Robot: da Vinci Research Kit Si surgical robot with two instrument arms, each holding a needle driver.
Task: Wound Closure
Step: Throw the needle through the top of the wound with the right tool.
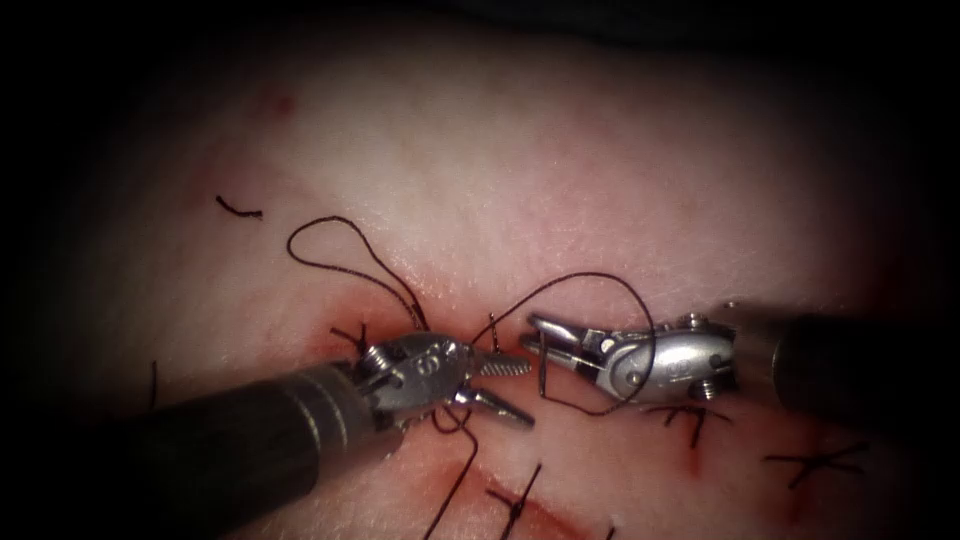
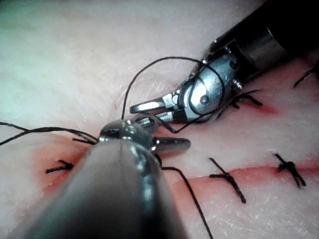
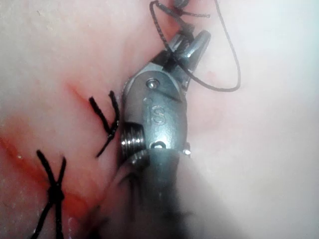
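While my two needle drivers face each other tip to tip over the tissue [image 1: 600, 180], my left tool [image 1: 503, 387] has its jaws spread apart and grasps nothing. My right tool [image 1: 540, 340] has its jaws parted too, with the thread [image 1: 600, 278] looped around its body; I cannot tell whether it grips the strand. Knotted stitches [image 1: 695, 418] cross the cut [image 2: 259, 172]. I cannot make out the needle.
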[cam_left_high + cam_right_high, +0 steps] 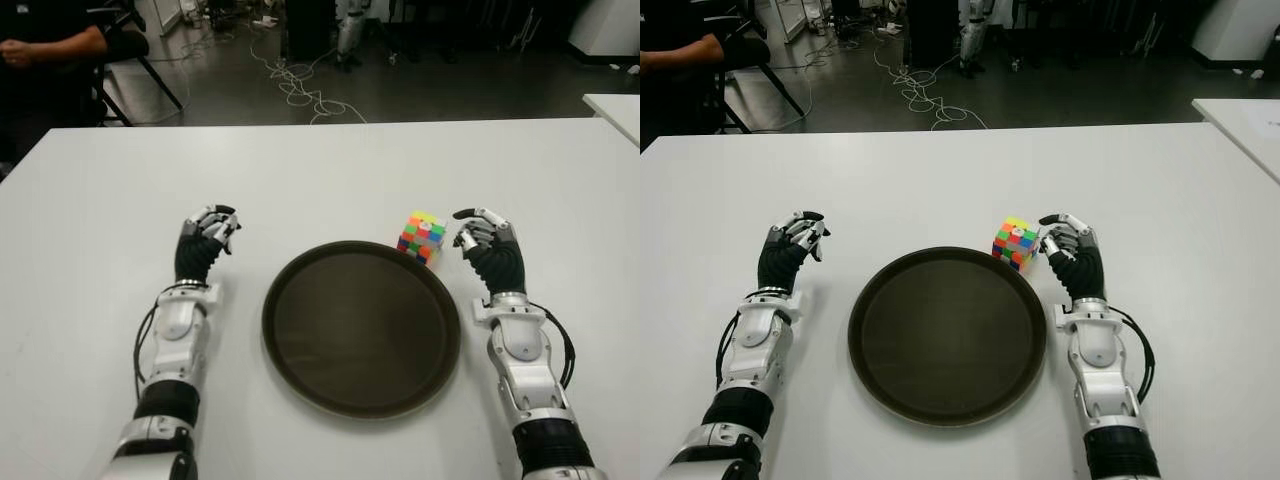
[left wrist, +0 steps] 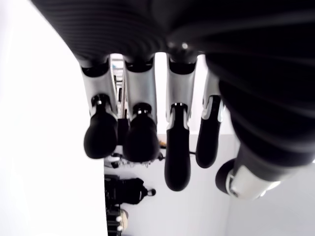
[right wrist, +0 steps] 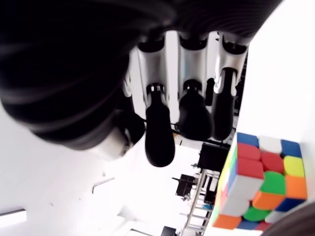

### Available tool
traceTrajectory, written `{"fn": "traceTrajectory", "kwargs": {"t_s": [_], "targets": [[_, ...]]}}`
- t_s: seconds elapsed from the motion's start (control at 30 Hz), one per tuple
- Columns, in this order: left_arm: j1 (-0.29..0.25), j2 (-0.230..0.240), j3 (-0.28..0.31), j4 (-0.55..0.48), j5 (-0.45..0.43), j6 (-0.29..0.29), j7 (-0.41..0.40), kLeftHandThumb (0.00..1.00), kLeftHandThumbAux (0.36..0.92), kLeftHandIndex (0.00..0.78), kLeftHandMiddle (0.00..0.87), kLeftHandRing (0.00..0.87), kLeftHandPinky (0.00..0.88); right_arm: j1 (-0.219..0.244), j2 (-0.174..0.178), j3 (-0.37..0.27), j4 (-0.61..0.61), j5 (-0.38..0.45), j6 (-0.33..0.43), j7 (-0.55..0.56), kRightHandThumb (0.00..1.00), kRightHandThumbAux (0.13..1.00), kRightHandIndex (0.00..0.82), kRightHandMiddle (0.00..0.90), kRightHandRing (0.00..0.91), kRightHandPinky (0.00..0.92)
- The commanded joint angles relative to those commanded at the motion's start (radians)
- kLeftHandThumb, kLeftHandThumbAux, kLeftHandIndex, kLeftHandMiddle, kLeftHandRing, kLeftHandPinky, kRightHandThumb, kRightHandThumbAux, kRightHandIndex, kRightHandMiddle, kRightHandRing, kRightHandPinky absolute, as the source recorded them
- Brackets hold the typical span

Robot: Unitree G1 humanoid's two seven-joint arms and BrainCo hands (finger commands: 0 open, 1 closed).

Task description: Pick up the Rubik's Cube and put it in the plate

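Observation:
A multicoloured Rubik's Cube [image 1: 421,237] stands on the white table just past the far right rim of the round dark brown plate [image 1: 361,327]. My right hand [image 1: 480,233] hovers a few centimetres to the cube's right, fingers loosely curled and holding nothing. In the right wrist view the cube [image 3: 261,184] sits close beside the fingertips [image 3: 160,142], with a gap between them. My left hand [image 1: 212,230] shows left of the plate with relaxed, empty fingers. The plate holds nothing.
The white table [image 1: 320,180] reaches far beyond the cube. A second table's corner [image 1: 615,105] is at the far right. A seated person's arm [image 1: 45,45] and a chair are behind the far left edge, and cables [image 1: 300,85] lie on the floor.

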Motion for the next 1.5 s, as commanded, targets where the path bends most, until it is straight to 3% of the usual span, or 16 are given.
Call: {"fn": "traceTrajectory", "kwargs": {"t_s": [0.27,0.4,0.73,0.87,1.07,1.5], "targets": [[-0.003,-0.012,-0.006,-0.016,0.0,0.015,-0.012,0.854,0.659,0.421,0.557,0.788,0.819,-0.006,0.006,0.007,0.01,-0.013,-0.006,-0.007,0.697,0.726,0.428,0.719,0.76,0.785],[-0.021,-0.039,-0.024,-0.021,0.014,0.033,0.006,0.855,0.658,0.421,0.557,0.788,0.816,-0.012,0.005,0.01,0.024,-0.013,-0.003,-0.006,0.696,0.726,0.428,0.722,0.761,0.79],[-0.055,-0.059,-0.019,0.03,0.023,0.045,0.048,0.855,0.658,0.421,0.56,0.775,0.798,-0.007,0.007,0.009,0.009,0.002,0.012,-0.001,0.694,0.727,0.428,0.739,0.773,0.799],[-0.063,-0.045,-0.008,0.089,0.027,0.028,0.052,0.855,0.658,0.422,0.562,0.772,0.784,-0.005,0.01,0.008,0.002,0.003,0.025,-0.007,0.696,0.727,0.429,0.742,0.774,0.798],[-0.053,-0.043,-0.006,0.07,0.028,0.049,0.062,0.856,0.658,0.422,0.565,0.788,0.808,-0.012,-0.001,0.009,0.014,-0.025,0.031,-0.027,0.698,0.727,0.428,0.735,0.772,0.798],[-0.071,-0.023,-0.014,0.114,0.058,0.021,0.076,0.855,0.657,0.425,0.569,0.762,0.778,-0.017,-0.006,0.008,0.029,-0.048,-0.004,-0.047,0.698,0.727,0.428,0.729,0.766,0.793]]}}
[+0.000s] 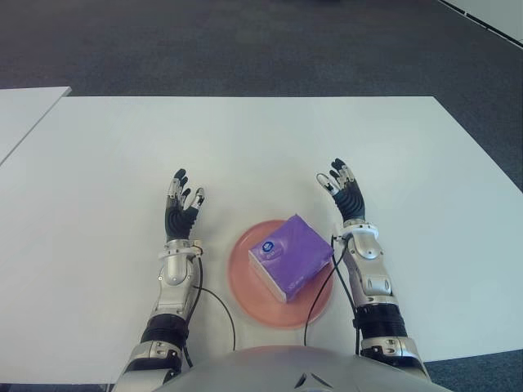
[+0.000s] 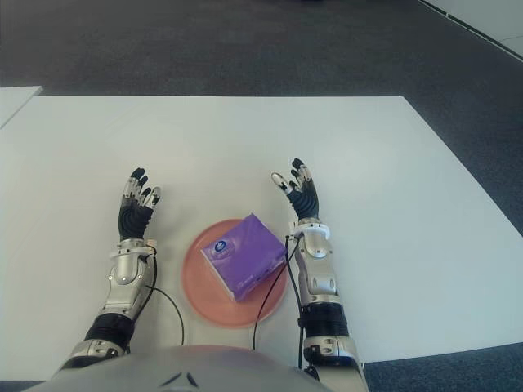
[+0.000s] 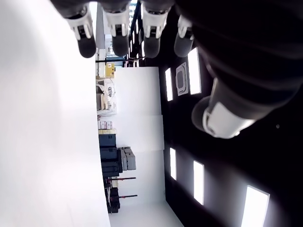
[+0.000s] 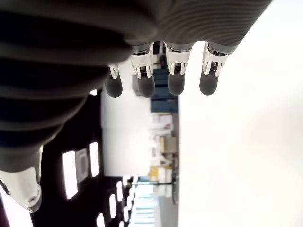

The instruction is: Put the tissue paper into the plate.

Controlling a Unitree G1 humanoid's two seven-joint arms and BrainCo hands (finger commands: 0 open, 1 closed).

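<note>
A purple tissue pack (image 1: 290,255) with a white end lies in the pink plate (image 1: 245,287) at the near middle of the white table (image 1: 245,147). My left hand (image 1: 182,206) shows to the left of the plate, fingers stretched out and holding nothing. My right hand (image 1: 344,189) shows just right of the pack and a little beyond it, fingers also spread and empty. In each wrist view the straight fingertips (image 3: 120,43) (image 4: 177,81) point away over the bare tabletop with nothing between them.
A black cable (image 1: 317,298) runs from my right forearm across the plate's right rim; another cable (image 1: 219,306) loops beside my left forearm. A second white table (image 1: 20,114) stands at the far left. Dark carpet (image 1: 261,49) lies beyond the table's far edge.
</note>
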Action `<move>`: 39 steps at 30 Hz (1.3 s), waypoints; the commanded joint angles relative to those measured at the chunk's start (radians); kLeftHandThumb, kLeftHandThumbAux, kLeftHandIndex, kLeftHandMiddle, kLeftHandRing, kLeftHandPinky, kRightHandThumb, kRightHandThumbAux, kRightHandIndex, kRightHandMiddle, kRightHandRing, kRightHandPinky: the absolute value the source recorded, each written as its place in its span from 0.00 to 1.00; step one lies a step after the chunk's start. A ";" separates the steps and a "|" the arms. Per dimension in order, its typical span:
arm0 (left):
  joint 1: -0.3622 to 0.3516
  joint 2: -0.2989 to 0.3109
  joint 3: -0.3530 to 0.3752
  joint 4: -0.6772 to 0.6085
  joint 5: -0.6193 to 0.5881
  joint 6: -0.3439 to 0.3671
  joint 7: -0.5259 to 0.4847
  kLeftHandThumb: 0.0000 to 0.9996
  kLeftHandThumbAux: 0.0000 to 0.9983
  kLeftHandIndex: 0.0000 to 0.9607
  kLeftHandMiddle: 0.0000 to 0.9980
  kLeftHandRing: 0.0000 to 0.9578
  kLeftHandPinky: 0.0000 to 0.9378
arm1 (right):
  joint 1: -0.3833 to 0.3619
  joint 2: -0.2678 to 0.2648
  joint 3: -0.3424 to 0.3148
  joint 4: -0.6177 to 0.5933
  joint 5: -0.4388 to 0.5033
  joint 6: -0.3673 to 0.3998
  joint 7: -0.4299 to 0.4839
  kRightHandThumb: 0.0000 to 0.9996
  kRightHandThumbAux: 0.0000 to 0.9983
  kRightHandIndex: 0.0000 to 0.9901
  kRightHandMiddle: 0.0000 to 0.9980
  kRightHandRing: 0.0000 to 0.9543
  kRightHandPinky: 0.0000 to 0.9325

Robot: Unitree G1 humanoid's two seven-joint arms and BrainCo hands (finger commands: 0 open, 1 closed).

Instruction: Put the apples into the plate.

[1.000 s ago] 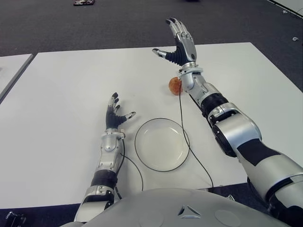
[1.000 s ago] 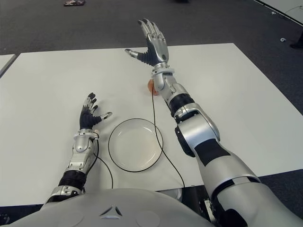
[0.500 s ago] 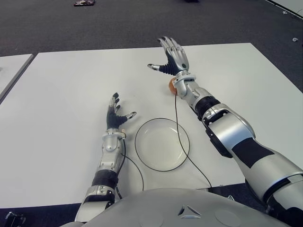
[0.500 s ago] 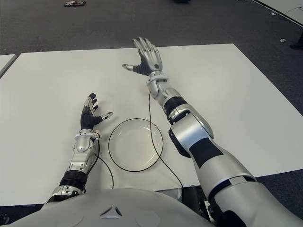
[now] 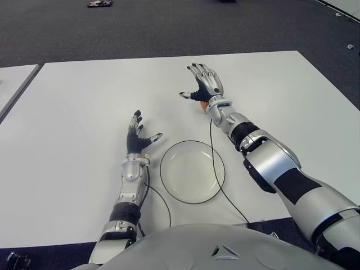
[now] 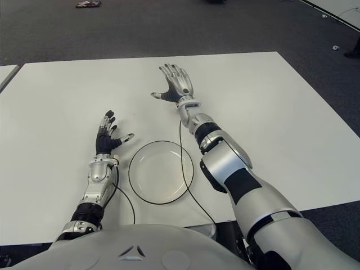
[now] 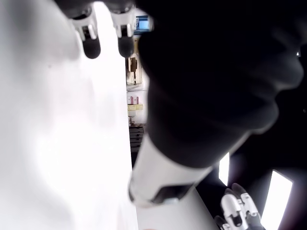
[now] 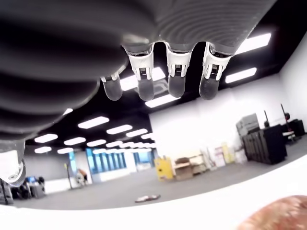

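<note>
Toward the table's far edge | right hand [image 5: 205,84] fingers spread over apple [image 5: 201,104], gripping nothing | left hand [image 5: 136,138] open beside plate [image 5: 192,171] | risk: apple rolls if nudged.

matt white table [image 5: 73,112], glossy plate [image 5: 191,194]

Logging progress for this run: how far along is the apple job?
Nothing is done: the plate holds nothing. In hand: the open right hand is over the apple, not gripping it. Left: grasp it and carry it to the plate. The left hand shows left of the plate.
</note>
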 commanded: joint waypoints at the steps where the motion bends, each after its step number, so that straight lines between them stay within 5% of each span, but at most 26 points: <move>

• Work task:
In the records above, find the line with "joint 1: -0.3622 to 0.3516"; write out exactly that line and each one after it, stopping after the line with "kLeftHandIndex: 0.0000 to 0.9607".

• Task solution:
  joint 1: -0.3622 to 0.3516
  joint 2: -0.2989 to 0.3109
  joint 3: -0.3530 to 0.3752
  joint 4: -0.6772 to 0.6085
  joint 5: -0.6193 to 0.5881
  joint 6: -0.3439 to 0.3671
  joint 7: -0.5259 to 0.4847
  kLeftHandThumb: 0.0000 to 0.9996
  kLeftHandThumbAux: 0.0000 to 0.9983
  kLeftHandIndex: 0.0000 to 0.9607

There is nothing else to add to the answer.